The transceiver is compatible with different Dev boards too and enables different Dev boards to wirelessly communicate with each other. If your Pico is going to be communicating with another type of Dev board, check the guide for help with setting up that other Dev board. It's best to have at least two transceivers, two Dev boards, and hardware to connect everything together. If you only have one Dev board, don't worry. There's a demo at the end of this guide where we can prototype a project on a single Dev board with two transceivers.

Plug your Pico into your expansion board, making sure the USB connector is on the same side as the two pin battery connector. Connect your PiicoDev cable to the PiicoDev socket and click the other end to your transceiver. If your second transceiver setup uses the same Dev board, then set it up in exactly the same way. Or, if you're using a different Dev board for your second transceiver setup, check the guide for instructions specific to that Dev board.

Alright I have my two transceivers set up now, before we connect these to our computer we'll change some settings in Thonny to make life a bit easier. Open Thonny go to Tools > Options and in the General tab make sure you uncheck the "Allow only single Thonny instance" option.
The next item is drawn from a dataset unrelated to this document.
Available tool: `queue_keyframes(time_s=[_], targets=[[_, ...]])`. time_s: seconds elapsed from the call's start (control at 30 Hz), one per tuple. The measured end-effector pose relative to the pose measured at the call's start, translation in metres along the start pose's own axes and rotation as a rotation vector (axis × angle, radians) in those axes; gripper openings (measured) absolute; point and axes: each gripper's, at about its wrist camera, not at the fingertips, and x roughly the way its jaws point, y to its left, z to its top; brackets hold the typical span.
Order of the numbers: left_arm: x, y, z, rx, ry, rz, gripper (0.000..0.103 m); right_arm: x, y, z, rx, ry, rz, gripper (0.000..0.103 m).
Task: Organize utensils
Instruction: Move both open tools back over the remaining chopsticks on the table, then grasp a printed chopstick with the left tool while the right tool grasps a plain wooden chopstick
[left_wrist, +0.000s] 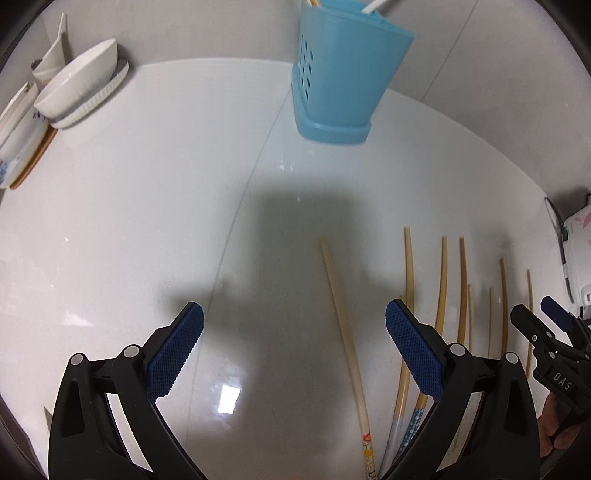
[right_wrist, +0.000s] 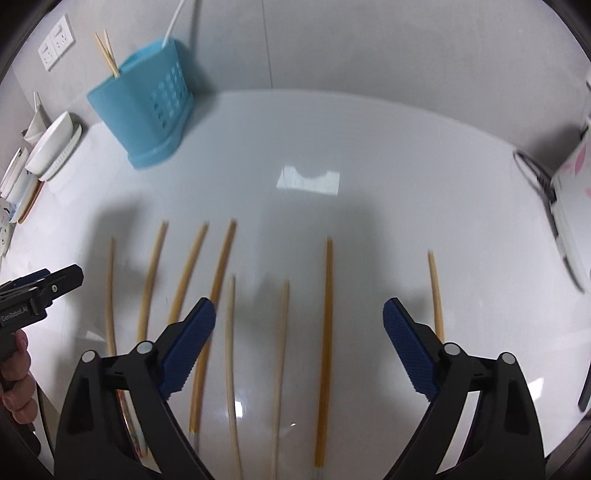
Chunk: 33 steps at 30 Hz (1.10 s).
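Observation:
Several wooden chopsticks lie side by side on the white table. In the left wrist view a pale chopstick (left_wrist: 345, 328) lies between the open fingers of my left gripper (left_wrist: 293, 325), with more chopsticks (left_wrist: 441, 288) to the right. My right gripper (right_wrist: 299, 325) is open and empty above a dark chopstick (right_wrist: 327, 332) and two pale ones (right_wrist: 282, 350). A blue slotted utensil holder (left_wrist: 343, 70) stands at the back; in the right wrist view the holder (right_wrist: 144, 110) has two chopsticks (right_wrist: 107, 51) in it.
White bowls and plates (left_wrist: 74, 85) are stacked at the back left. A white appliance (right_wrist: 576, 192) with a black cable sits at the right edge. Wall sockets (right_wrist: 55, 42) are on the back wall. My right gripper shows at the left wrist view's edge (left_wrist: 546, 332).

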Motion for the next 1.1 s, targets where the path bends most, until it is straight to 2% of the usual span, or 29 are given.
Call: queue_keyframes(time_s=[0.4,0.63,0.8,0.9,1.0,1.07,1.1], targets=[[0.028,-0.008,-0.037,0.015,0.144,0.041,0.094,0.017,0.0,-0.037,0.032,0.168,-0.007,0.067],[0.034,-0.012,-0.038,0.028,0.161,0.067,0.087,0.023,0.007,-0.043,0.021,0.231,-0.018,0.051],[0.035,-0.025,-0.037,0.05,0.188,0.103,0.068,0.029,0.01,-0.041,0.015,0.256,-0.031,0.042],[0.034,-0.029,-0.034,0.047,0.213,0.1,0.047,0.031,0.008,-0.037,0.011,0.266,-0.03,0.036],[0.032,-0.032,-0.031,0.048,0.232,0.094,0.03,0.032,0.014,-0.035,0.001,0.271,-0.036,0.032],[0.034,-0.034,-0.03,0.05,0.237,0.095,0.009,0.033,0.015,-0.035,0.002,0.273,-0.039,0.032],[0.034,-0.034,-0.029,0.052,0.238,0.094,0.008,0.034,0.018,-0.034,0.006,0.277,-0.041,0.032]])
When we uncheck that, this means that we can open two Thonny windows and have one window per device. We have a note to restart Thonny after changing, so I'll press OK and will restart Thonny.
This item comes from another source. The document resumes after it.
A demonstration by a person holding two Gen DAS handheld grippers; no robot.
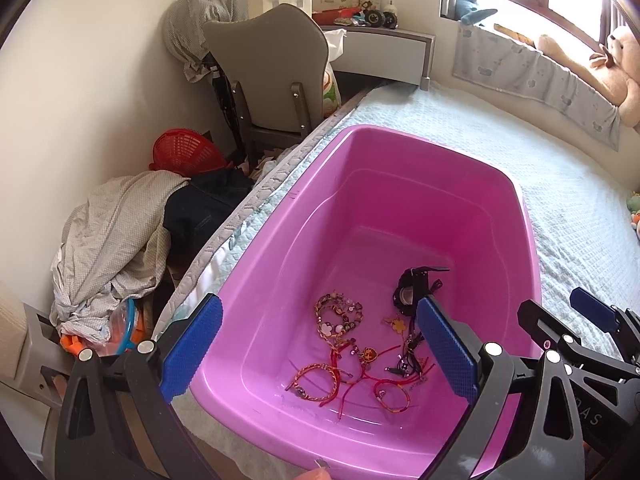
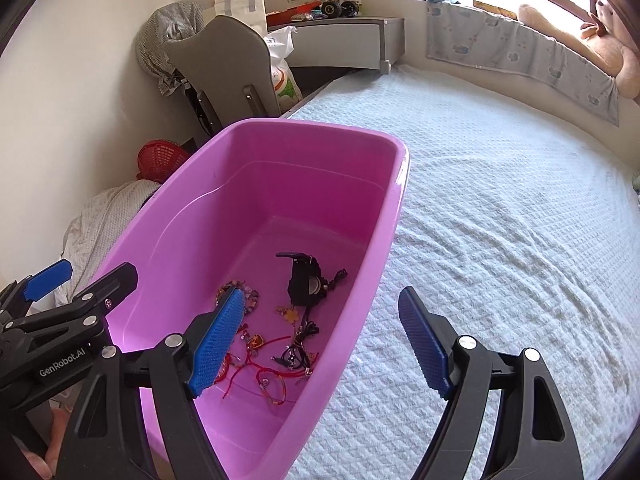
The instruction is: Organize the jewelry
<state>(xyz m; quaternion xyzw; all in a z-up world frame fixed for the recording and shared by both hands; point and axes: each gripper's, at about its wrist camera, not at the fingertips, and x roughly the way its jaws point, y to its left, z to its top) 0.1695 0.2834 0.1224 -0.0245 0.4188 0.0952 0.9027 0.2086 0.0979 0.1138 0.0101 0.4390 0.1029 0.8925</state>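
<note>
A pink plastic tub sits on the bed near its left edge. On the tub's floor lies a tangle of jewelry: a beaded bracelet, red cord bracelets and a black watch. My left gripper hangs open above the tub's near end, with nothing between its blue pads. In the right wrist view the watch and red cords lie in the tub. My right gripper is open and empty, straddling the tub's right wall. Each gripper shows at the edge of the other's view.
The white quilted bed stretches to the right of the tub. Left of the bed stand a grey chair, a red basket and a heap of clothes. Plush toys line the window sill.
</note>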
Now I can connect my first Pico, click Stop/Start and we have a Pico connected. Now I'll launch another instance of Thonny and connect my second Pico, click Stop/Start and the shell gives us a warning we have Picos detected on COM9 and COM11. Go to Run > Select Interpreter and I'll select the highest COM port number 11. And now I'm connected to my second Pico.

So you can see it's helpful to connect to one Pico at a time so that we know which is which. Now things might get a little bit confusing working with two separate Thonny windows, so that we don't get lost I'm going to color the transmitter window teal (T for transmitter) and I'll color the receiver window red (R for receiver).

We need to download some driver files next. Find the Download/Install PiicoDev Modules section, right click PiicoDev unified and click "Save Link As" and I'll save that to a PiicoDev directory in my documents. And do the same with PiicoDev Transceiver.py , save link as and I'll save it to that same directory.

In both the Thonny windows we can see the File pane, I've navigated to that directory in Funny. For my transmitter I'll select both those files and upload them and we can see them appear on my transmitting Pico. And for my receiver I'll do the same.

We have prepared these Picots ready for programming, it's time to transmit and receive some data. Find the Transmit/Receive section and click Transmit. itself isn't very useful so let's look at how we can send more complex data

There's a little documentation about how to use the send and receive methods in the article. For now, scroll down to the example to transmit and receive data. You can see there are two code listings for this example; on the left we have the transmitter code and on the right the receiver code. Copy all that code for the transmitter and paste it into a new script in Funny. Take all the receiver code and copy that into a new script for your receiver.

First, run the receiver code and save it if prompted. My receiver is running the code and there's nothing being printed to the Shell because we're not transmitting anything yet. Next, run the transmitter code and save if prompted. Very interesting! Let's take a closer look at what's just happened. When we ran the transmitter code, the receiver has immediately printed four messages. We have the message "Hello World", another message which looks like a number, and then a couple of more complex messages.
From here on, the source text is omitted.